The technology trade show is a no-go in Las Vegas once again; organizers are hoping for a 2006 comeback.

David Becker Staff Writer, CNET News.com
David Becker
covers games and gadgets.
David Becker
3 min read
Organizers of the Comdex trade show, once the high point of the year for the technology industry, confirmed on Tuesday that the event will skip its main Las Vegas incarnation again this year.

MediaLive International, which acquired the rights to Comdex several years ago, canceled the 2004 event after several years of declining attendance, inconsistent marketing and growing competition from programs such as the Consumer Electronics Show. At that time, company executives vowed the show would return revamped and revitalized in 2005.

But MediaLive spokesman Ben Stricker confirmed Tuesday that Comdex will need at least another year to get its act together.

"Comdex will not be returning to Las Vegas in 2005," he said. "We hope to produce another Comdex in 2006."

Stricker said MediaLive received much encouraging feedback from past Comdex attendees as it considered plans for the future, but technology companies weren't so keen on renting booth space.

"We had a lot of feedback...and the attendees were overwhelmingly in support of bringing Comdex back, but unfortunately that wasn't the case with exhibitors," Strickler said. "We didn't want to produce an event that wasn't what the industry needed right now."

Executives at the Las Vegas Convention Center, the main venue for Comdex for several decades, confirmed earlier that most of the facility is already sold out for Comdex's usual mid-November time slot.

Chris Myer, senior director of sales for the Convention Center, said MediaLive reserved space last year for a 2005 Comdex on a tentative basis, which means competing events could still bid for the space.

"Tentative is tentative," he said. "There's no contract--it's just a courtesy hold. When salespeople see that, they know that space is up for grabs."

Myer said other promoters were interested in the mid-November time slot, and MediaLive didn't respond to a January deadline to book its space.

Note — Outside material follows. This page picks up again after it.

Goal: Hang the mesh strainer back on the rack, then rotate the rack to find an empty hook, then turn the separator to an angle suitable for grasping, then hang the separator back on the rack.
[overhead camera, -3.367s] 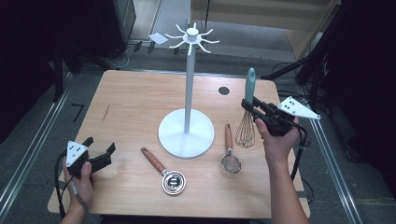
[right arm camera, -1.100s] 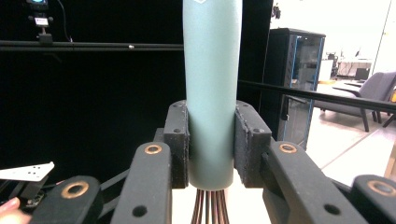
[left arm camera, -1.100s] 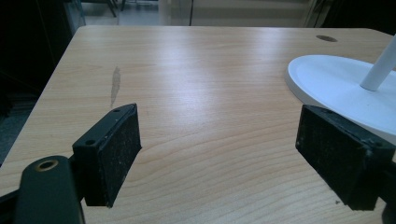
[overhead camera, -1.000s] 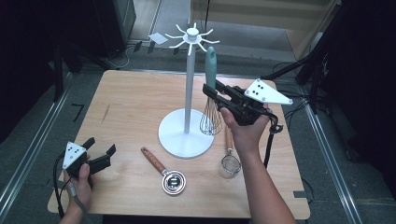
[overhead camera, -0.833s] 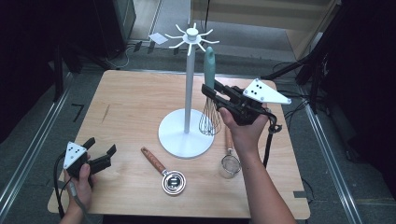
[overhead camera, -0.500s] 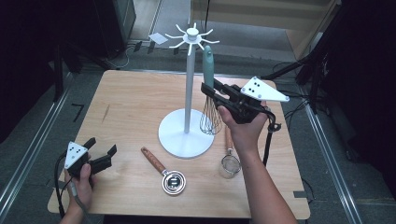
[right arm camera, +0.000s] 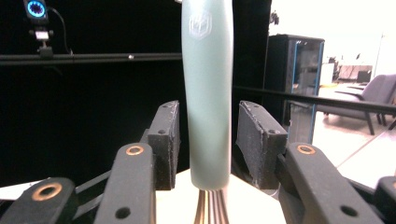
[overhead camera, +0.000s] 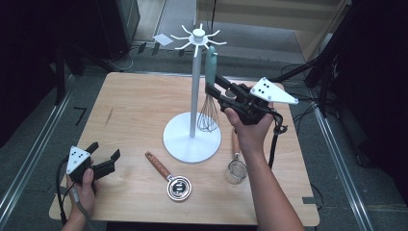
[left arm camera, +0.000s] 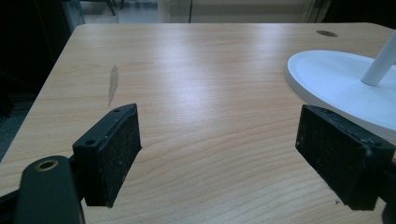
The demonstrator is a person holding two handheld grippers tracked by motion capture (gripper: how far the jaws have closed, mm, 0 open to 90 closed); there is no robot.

"We called their option for another group several months ago," he said. "They let the deadline lapse, so we assumed they weren't interested."

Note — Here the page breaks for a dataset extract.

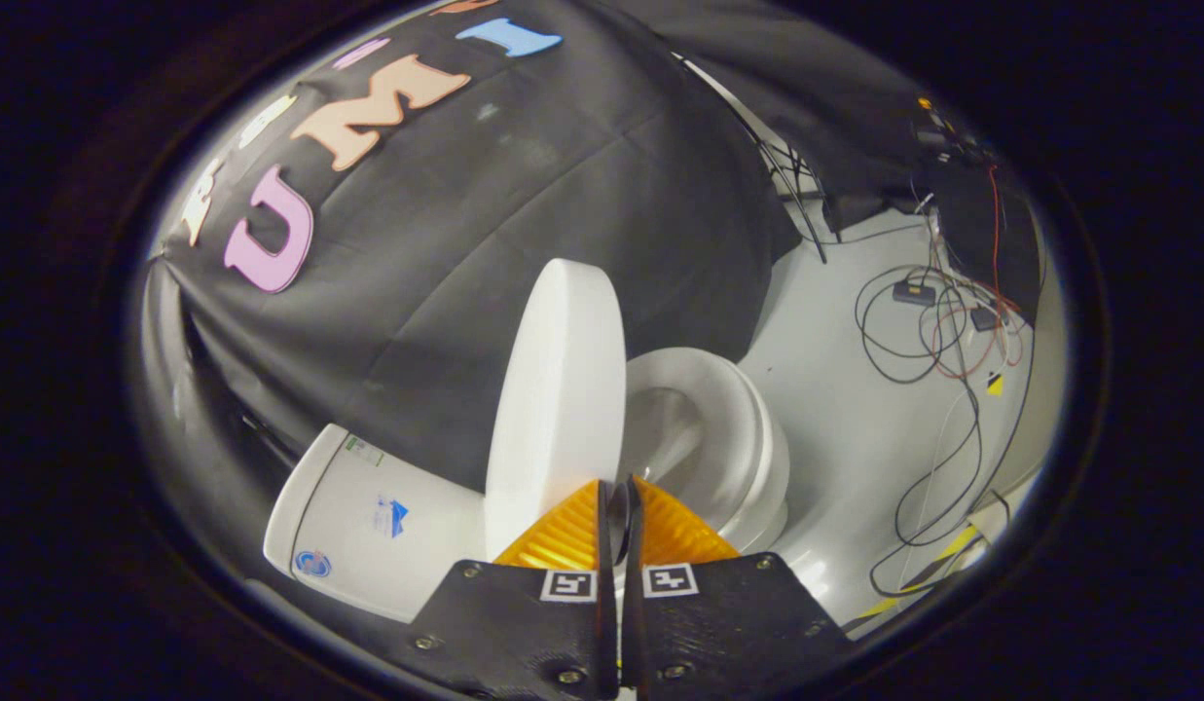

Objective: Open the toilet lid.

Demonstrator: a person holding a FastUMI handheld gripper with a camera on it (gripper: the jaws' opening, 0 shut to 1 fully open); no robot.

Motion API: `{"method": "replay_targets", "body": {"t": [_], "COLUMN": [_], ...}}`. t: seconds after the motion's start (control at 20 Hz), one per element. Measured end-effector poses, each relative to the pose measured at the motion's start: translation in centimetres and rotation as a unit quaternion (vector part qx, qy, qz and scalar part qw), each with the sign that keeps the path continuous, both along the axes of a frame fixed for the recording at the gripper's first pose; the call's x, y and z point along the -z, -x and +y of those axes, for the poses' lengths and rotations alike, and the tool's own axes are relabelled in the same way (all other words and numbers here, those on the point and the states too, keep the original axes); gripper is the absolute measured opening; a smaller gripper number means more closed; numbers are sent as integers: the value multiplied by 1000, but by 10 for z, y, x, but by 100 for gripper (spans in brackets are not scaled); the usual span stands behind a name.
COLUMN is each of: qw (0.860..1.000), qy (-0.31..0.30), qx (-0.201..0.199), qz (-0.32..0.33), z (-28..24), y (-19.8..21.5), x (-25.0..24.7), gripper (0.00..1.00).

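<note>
The white toilet lid (558, 409) stands raised, nearly upright, just ahead of my fingers and slightly to their left. Beside it on the right, the white seat ring (747, 428) and the bowl (674, 428) lie uncovered. The white tank (368, 516) with stickers sits to the left, behind the lid. My gripper (617, 487) is shut, its orange fingers (563, 535) pressed close together with only a thin dark slit between them. The tips lie at the lid's lower edge, and nothing is held between them.
A pale floor (855, 419) spreads to the right of the toilet, strewn with black and red cables (937, 341) and small boxes. Yellow-black tape (952, 550) marks the floor at the near right. Black cloth (485, 243) hangs close behind the toilet.
</note>
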State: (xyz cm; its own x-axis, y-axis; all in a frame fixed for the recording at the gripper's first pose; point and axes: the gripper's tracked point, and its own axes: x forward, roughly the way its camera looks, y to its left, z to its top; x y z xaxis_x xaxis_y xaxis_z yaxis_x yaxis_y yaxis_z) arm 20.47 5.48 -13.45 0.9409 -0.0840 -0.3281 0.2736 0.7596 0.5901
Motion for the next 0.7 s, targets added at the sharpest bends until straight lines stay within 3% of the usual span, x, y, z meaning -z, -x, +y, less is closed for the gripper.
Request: {"method": "replay_targets", "body": {"t": [0.7], "qw": [997], "qy": [71], "qx": [-20], "qz": [0], "z": [30], "y": [5], "x": [-32], "gripper": [3]}}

Stricker said MediaLive was continuing to poll technology industry figures to gauge their interest in Comdex, but he wouldn't hazard a probability on whether a Comdex 2006 would happen.

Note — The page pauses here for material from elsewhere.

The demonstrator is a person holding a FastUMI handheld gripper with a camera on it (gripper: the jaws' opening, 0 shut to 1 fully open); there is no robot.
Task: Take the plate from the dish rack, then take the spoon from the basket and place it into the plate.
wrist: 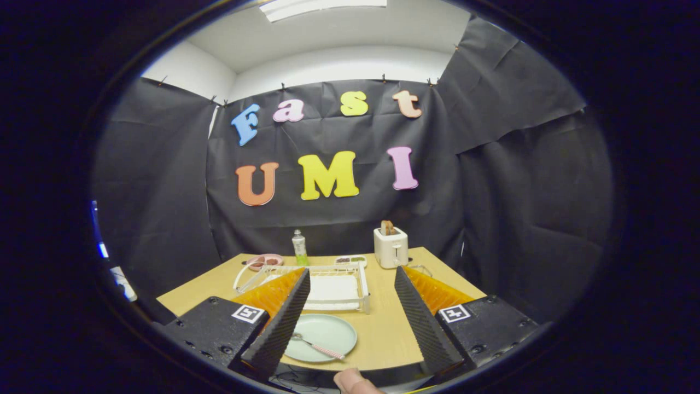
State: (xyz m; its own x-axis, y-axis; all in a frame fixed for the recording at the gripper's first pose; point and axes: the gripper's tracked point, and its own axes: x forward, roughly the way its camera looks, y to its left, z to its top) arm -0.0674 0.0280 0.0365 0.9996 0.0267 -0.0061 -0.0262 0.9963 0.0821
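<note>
A: Checking the finger state first: how set?

B: Stood spread wide on the gripper (352,269). Clamped on nothing, with both fingers bare.

A: And found the task items where?

B: Located the plate (328,331) flat on the table (383,334), between the fingers and close in. Sat nearer the left finger, which covered part of its rim, and lay short of the dish rack (361,284). Located the spoon (320,346) inside the plate, bowl end toward the left finger and striped handle angled toward the near rim.

A: Judged the step in hand as what?

B: Judged as release and clearance, with placement apparently complete. To do it well: lift straight up and back, keeping the fingers wide. Avoid any sideways drift, so as not to clip the plate rim with the left finger and tip the spoon out. Mind also the fingertip (353,380) at the near table edge.

A: Noted what in the containers?

B: Dish rack: appeared to hold no plate, only a white liner on its floor. Pink dish (264,261) beyond the rack: held brownish pieces, too small to identify. Small tray (350,260) beside the bottle (299,247): held dark and green bits, likewise unclear. Toaster (390,247): carried a slice upright in its slot. Wire frame (420,269) just beyond the right finger: possibly the basket, mostly hidden, contents not readable.
</note>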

"Right now, I can't really say where we are," he said. "We're still in dialogue with the IT industry."

Industry veterans were already skeptical last year about the need for or ability of Comdex to make a comeback. "I don't know of any shows that have been able to bring themselves back," Stephen Baker, an analyst for research company The NPD Group, said in November. "I still think there's a need for another broad-based show to take some of the pressure off CES, but I don't know if Comdex is going to be it. I guess the fact nobody I know has really thought about it this year shows nobody really misses it."

Meanwhile, techies who don't think they can survive another year without Comdex should brush up on their Greek. MediaLive plans to put on a version of Comdex in Athens this year to court the growing Eastern European and Middle Eastern IT markets.